■ **Task brief**
Your response should consist of the entries below, written out exactly.

■ **Provided records**

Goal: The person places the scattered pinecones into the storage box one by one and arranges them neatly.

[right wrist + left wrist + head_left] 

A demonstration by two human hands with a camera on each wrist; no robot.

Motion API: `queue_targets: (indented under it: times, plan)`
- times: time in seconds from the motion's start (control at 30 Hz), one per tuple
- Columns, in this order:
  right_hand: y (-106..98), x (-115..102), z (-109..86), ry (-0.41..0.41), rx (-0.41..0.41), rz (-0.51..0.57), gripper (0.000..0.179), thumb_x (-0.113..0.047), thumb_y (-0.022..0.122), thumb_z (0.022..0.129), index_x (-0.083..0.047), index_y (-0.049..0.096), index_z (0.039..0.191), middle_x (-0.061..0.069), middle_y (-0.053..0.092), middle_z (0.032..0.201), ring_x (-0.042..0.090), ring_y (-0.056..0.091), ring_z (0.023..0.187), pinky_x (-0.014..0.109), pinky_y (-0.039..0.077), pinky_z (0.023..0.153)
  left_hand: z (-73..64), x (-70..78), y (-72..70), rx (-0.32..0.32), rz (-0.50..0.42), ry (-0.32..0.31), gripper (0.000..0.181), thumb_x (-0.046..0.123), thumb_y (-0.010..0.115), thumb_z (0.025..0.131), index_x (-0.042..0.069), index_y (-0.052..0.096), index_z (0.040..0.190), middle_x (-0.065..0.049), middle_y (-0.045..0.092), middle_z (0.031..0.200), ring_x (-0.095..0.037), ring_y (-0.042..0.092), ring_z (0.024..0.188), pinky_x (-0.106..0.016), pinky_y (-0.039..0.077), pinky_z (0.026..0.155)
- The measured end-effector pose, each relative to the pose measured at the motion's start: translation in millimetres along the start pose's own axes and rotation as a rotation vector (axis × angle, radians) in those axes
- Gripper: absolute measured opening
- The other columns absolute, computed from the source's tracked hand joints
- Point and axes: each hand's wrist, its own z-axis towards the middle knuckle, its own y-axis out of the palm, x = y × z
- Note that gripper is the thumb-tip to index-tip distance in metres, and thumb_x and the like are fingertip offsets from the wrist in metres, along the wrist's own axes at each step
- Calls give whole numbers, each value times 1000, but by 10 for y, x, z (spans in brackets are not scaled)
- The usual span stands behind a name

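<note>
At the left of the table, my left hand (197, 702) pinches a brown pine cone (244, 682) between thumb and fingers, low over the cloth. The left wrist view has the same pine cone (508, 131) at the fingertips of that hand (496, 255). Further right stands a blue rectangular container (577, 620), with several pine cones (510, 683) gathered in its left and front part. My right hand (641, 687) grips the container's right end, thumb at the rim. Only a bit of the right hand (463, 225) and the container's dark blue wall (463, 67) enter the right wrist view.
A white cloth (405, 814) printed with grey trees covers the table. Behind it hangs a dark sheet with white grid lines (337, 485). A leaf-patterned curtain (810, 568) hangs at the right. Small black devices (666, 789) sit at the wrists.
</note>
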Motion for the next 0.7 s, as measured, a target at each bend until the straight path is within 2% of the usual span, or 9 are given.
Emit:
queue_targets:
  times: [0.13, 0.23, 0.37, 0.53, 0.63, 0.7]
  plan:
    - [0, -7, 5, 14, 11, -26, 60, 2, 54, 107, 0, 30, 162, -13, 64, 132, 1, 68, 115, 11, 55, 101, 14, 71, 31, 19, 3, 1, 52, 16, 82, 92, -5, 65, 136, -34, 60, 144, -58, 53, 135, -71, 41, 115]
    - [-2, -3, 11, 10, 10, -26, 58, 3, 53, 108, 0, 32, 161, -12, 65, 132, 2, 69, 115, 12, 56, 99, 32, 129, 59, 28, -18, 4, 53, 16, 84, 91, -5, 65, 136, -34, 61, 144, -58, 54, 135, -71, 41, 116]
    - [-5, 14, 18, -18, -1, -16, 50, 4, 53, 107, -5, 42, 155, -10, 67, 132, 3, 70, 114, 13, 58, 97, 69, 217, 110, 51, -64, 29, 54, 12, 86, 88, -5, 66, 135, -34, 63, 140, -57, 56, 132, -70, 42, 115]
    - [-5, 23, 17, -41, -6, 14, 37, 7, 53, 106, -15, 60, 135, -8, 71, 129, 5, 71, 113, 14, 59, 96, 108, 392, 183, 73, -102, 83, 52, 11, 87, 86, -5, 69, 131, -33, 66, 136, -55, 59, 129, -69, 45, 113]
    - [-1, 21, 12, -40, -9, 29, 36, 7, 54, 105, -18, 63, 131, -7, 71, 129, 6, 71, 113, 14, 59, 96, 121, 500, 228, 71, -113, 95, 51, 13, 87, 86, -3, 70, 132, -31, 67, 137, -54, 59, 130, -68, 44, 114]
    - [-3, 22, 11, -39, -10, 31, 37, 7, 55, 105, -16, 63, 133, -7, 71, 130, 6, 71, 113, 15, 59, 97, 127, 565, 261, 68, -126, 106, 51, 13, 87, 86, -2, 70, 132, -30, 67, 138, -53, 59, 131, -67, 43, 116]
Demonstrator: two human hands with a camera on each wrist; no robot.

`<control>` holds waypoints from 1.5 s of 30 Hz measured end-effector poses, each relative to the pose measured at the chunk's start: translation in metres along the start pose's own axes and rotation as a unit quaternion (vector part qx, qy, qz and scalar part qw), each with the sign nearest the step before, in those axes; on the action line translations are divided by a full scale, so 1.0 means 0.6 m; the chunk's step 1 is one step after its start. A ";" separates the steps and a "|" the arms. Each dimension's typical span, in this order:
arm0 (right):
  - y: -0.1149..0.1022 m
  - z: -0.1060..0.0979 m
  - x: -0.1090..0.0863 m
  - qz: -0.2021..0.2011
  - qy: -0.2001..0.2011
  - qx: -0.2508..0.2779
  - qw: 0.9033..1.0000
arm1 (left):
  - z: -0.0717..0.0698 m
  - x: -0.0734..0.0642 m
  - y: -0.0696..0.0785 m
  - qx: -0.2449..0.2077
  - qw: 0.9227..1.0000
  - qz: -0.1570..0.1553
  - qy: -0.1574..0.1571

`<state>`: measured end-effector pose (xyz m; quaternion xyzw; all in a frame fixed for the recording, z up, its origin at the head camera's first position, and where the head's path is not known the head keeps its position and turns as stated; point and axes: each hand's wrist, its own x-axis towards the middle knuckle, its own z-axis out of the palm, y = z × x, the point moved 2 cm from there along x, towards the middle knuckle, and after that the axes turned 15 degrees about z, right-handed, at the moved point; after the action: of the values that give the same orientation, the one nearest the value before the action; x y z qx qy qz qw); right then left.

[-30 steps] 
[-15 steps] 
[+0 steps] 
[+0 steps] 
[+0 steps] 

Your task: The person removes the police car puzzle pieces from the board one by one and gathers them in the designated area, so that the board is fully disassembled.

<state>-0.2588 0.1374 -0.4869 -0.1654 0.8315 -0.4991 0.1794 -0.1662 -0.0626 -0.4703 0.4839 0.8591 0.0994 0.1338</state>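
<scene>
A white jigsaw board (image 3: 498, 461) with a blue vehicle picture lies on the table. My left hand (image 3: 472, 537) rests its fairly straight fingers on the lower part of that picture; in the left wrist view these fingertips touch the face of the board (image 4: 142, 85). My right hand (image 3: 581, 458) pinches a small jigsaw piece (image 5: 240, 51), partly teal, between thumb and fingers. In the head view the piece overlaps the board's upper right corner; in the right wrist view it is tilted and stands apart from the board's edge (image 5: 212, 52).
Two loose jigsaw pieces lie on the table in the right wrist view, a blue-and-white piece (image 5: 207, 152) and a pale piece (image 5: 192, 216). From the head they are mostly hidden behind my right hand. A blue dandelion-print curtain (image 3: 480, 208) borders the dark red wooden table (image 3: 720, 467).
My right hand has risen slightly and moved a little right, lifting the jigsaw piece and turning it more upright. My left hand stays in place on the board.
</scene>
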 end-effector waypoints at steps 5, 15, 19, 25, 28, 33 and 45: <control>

■ **Exercise response**
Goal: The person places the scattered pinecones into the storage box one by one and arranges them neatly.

[right wrist + left wrist + head_left] 

A demonstration by two human hands with a camera on each wrist; no robot.

Motion API: `queue_targets: (indented under it: times, plan)`
- times: time in seconds from the motion's start (control at 30 Hz), one per tuple
- Columns, in this order:
  right_hand: y (-106..98), x (-115..102), z (-109..86), ry (-0.41..0.41), rx (-0.41..0.41), rz (-0.51..0.57), gripper (0.000..0.179), thumb_x (-0.113..0.047), thumb_y (-0.022..0.122), thumb_z (0.022..0.129), index_x (-0.083..0.047), index_y (-0.049..0.096), index_z (0.039..0.191), middle_x (-0.061..0.069), middle_y (-0.053..0.092), middle_z (0.032..0.201), ring_x (-0.042..0.090), ring_y (-0.056..0.091), ring_z (0.023..0.187), pinky_x (-0.014..0.109), pinky_y (-0.039..0.077), pinky_z (0.023..0.153)
  left_hand: z (-73..64), x (-70..78), y (-72..70), rx (-0.32..0.32), rz (-0.50..0.42), ry (-0.32..0.31), gripper (0.000..0.181), thumb_x (-0.046..0.123), thumb_y (-0.010..0.115), thumb_z (0.025..0.131), index_x (-0.042..0.069), index_y (-0.052..0.096), index_z (0.040..0.190), middle_x (-0.065..0.049), middle_y (-0.045..0.092), middle_z (0.031..0.200), ring_x (-0.095..0.037), ring_y (-0.042..0.092), ring_z (0.024..0.188), pinky_x (-0.106..0.016), pinky_y (-0.039..0.077), pinky_z (0.026..0.155)
- The measured end-effector pose, each relative to the pose measured at the motion's start: translation in millimetres along the start pose's own axes and rotation as a rotation vector (axis × angle, radians) in those axes
- Gripper: absolute measured opening
- The other columns absolute, computed from the source's tracked hand joints
- Point and axes: each hand's wrist, its own z-axis towards the middle knuckle, its own y-axis out of the palm, x = y × z
- Note that gripper is the thumb-tip to index-tip distance in metres, and thumb_x and the like are fingertip offsets from the wrist in metres, along the wrist's own axes at each step
- Calls give whole numbers, each value times 1000, but by 10 for y, x, z (spans in brackets are not scaled)
- The usual span stands behind a name

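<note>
At the left of the table, my left hand (197, 702) pinches a brown pine cone (244, 682) between thumb and fingers, low over the cloth. The left wrist view has the same pine cone (508, 131) at the fingertips of that hand (496, 255). Further right stands a blue rectangular container (577, 620), with several pine cones (510, 683) gathered in its left and front part. My right hand (641, 687) grips the container's right end, thumb at the rim. Only a bit of the right hand (463, 225) and the container's dark blue wall (463, 67) enter the right wrist view.
A white cloth (405, 814) printed with grey trees covers the table. Behind it hangs a dark sheet with white grid lines (337, 485). A leaf-patterned curtain (810, 568) hangs at the right. Small black devices (666, 789) sit at the wrists.
</note>
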Motion for the next 0.7 s, as measured, a target at each bend until the straight path is within 2% of the usual span, or 9 are given.
Emit:
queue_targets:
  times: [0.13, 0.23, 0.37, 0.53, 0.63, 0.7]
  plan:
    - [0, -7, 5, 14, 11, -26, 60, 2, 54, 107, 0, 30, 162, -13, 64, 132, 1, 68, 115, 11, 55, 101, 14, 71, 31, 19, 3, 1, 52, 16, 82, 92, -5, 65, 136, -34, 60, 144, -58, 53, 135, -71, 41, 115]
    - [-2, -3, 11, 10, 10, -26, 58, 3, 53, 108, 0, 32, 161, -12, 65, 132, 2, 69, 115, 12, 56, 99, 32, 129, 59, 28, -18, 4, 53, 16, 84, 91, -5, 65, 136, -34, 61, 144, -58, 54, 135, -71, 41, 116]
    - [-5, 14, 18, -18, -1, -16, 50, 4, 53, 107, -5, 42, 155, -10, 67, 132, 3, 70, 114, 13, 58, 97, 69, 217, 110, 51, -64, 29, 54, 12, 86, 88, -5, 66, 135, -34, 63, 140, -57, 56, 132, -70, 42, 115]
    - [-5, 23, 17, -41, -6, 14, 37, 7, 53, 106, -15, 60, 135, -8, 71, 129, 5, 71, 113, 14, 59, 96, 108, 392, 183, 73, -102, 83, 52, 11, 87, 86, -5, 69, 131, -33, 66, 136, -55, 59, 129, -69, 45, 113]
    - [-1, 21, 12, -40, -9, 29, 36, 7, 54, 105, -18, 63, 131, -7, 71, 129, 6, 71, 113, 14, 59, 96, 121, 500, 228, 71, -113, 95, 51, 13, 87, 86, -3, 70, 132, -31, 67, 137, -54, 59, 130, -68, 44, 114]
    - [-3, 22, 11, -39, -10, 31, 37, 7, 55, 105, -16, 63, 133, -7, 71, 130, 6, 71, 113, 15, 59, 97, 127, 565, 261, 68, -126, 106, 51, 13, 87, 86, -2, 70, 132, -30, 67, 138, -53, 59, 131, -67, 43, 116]
Demonstrator: two human hands with a camera on each wrist; no robot.

`<control>` holds waypoints from 1.5 s of 30 Hz measured end-effector poses, each relative to the pose measured at the chunk's start: translation in metres along the start pose's own axes and rotation as a unit quaternion (vector part qx, qy, qz and scalar part qw), each with the sign nearest the step before, in those axes; on the action line translations are divided by a full scale, so 1.0 means 0.6 m; the chunk's step 1 is one step after its start. A ";" separates the steps and a "|" the arms. Each dimension's typical span, in this order:
arm0 (right):
  - y: -0.1149..0.1022 m
  - z: -0.1060..0.0979 m
  - x: -0.1090..0.0863 m
  - qz: -0.2021..0.2011
  - qy: -0.2001..0.2011
  - qx: -0.2508..0.2779
  - qw: 0.9033..1.0000
arm1 (left):
  - z: -0.0717..0.0698 m
  - x: -0.0734..0.0642 m
  - y: -0.0696..0.0785 m
  - qx: -0.2449..0.2077
  - qw: 0.9227..1.0000
  - qz: -0.1570..0.1553
  - qy: -0.1574..0.1571

`<state>`: measured end-effector pose (xyz m; quaternion xyzw; all in a frame fixed for the recording, z up, its origin at the head camera's first position, and where the head's path is not known the head keeps its position and turns as stated; point and axes: each hand's wrist, its own x-axis towards the middle knuckle, its own z-axis out of the palm, y = z × x, the point moved 2 cm from there along x, towards the middle knuckle, and after that the axes turned 15 degrees about z, right-handed, at the moved point; after the action: of the values that give the same orientation, the one nearest the value before the action; x y z qx qy qz qw); right then left.

[-30 steps] 
[-15 steps] 
[+0 steps] 
[+0 steps] 
[+0 steps] 

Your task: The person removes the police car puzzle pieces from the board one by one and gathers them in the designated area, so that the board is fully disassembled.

<state>-0.2588 0.1374 -0.4869 -0.1654 0.8315 -0.4991 0.1794 -0.1662 -0.0626 -0.4703 0.4839 0.8591 0.0994 0.1338</state>
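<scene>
A white jigsaw board (image 3: 498, 461) with a blue vehicle picture lies on the table. My left hand (image 3: 472, 537) rests its fairly straight fingers on the lower part of that picture; in the left wrist view these fingertips touch the face of the board (image 4: 142, 85). My right hand (image 3: 581, 458) pinches a small jigsaw piece (image 5: 240, 51), partly teal, between thumb and fingers. In the head view the piece overlaps the board's upper right corner; in the right wrist view it is tilted and stands apart from the board's edge (image 5: 212, 52).
Two loose jigsaw pieces lie on the table in the right wrist view, a blue-and-white piece (image 5: 207, 152) and a pale piece (image 5: 192, 216). From the head they are mostly hidden behind my right hand. A blue dandelion-print curtain (image 3: 480, 208) borders the dark red wooden table (image 3: 720, 467).
My right hand has risen slightly and moved a little right, lifting the jigsaw piece and turning it more upright. My left hand stays in place on the board.
</scene>
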 end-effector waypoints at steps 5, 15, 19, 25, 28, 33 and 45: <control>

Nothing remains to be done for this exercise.